На следующий день директорат исключил ее из института за «неблагонравное поведение», за оскорбление преподавателя.
XIX
Автобус прибыл на место после полудня. Взяв чемодан, Шпреса направилась к дому. Чемодан был тяжелый, приходилось то и дело менять руку. Когда Шпреса остановилась в раздумье, как же она дотащит чемодан до дому, сзади вдруг кто-то сказал: «Давай донесу» – и, не ожидая ответа, подхватил чемодан.
– Не надо, дядя Вандель, я сама донесу.
– Сказал, донесу!
Вандель, рабочий-кожевник, жил рядом с семьей Петани. Это был человек суровый и неприступный. Одет он был бедно, однако держался независимо и каждому мог сказать все, что о нем думает. Случилось однажды, местный бей кликнул его понести чемодан, так Вандель не только не понес, но и обругал бея на чем свет стоит. Бей растерялся, он никак не мог сообразить, почему рабочий, таскающий изо дня в день тюки с кожей, отказывается понести ему, почтенному бею, какой-то чемодан!
– Кто тебе сообщил?
– Директорат.
– Не падай духом, такая уж жизнь.
– Отец и мама знают?
– Да, знают, дочка. Их субпрефект вызвал к себе обоих, да так прямо все и выложил. Им горе – ему удовольствие.
– Они очень убиваются?
– Мы все и то убиваемся, что ж о них-то говорить – родители, одно слово.
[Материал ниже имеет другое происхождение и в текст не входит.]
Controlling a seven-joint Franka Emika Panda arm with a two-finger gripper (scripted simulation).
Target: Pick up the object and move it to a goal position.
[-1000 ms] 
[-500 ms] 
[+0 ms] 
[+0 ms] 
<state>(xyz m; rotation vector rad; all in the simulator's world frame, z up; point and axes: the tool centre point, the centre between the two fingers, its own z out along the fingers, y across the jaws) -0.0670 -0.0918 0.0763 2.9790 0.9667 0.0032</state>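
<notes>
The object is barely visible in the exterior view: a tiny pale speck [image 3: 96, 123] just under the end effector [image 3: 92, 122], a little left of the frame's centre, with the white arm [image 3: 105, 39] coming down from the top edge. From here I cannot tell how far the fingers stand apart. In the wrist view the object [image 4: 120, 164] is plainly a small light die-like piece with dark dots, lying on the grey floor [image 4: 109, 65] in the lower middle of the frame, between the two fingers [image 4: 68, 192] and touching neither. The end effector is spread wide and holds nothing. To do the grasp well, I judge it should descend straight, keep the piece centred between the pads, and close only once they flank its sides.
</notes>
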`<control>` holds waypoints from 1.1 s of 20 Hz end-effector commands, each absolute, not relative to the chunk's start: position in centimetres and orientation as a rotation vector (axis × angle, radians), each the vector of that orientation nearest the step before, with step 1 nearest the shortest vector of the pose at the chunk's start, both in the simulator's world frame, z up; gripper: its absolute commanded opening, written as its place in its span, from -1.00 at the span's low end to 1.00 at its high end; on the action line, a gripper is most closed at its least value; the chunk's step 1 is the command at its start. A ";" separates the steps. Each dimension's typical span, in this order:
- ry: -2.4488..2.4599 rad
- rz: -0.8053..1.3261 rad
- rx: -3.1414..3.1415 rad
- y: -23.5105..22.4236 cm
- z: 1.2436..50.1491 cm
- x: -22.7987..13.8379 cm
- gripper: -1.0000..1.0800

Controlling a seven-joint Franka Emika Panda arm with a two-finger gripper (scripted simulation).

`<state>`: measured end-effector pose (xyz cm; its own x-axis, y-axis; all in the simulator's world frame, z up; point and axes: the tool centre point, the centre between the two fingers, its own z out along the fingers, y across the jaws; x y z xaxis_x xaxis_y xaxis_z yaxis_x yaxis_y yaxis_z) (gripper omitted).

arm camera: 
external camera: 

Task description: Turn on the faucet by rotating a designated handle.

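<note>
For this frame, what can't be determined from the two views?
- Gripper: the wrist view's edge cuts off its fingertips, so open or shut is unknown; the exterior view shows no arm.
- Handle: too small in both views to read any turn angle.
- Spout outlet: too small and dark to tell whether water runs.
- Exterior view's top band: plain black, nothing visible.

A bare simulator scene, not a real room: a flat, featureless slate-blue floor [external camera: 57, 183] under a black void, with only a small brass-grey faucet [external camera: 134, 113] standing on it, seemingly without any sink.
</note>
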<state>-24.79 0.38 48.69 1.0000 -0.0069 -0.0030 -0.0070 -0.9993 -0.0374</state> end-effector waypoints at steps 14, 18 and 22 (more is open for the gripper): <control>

Глаза Шпресы наполнились слезами.
– Бедная мама!
Он как будто почувствовал, что она вот-вот расплачется, и с укором повернулся к ней:
– Не смей плакать! Чтобы недруги радовались, да? Подними голову!
Дальше они шли молча. Люди, попадавшиеся им навстречу, бросали на Шпресу жалостливые взгляды и молча, кивком головы, здоровались с ней.
Все казалось Шпресе не таким, как прежде: город выглядит уныло, на улицах грязь, ветер раскачивает голые ветви деревьев, прохожие в обтрепанных пальто сгорбились от холода. У нее сжалось сердце.
– Ты насовсем приехала?
– Да.
– Значит, и тебя не оставили в покое!
У входа в дом он поставил чемодан на ступеньку.
– Пожалуйста, входите, дядя Вандель.
– Нет. Как-нибудь в другой раз.
Он резко отвернулся, но Шпреса успела заметить слезы у него на глазах.
Она взяла чемодан и поднялась по ступенькам. Дверь была незаперта. Родители были на кухне. На миндере – узкой лавке вдоль всей стены – сидели по-турецки Кози и Пилё Нуши.
Увидев мать, Шпреса бросила чемодан и с протяжным криком кинулась к ней на грудь. Мать, не сдержавшись, тоже разрыдалась. Господин Демир нахмурился.
– Хватит! – вдруг крикнул он. – Сказал я тебе, не потерплю в доме слез!
Шпреса поздоровалась за руку с Кози и Пилё и безмолвно села на миндер. Отец выглядел очень подавленным.
– Тебя исключили?
– Не знаю еще. Сказали, что исключат, если не подам прошение королю. Даже бумагу гербовую принесли.
– И ты написала прошение? – гневно выкрикнул Демир.
– Нет. Я швырнула бумагу ему в лицо, схватила чемодан и уехала.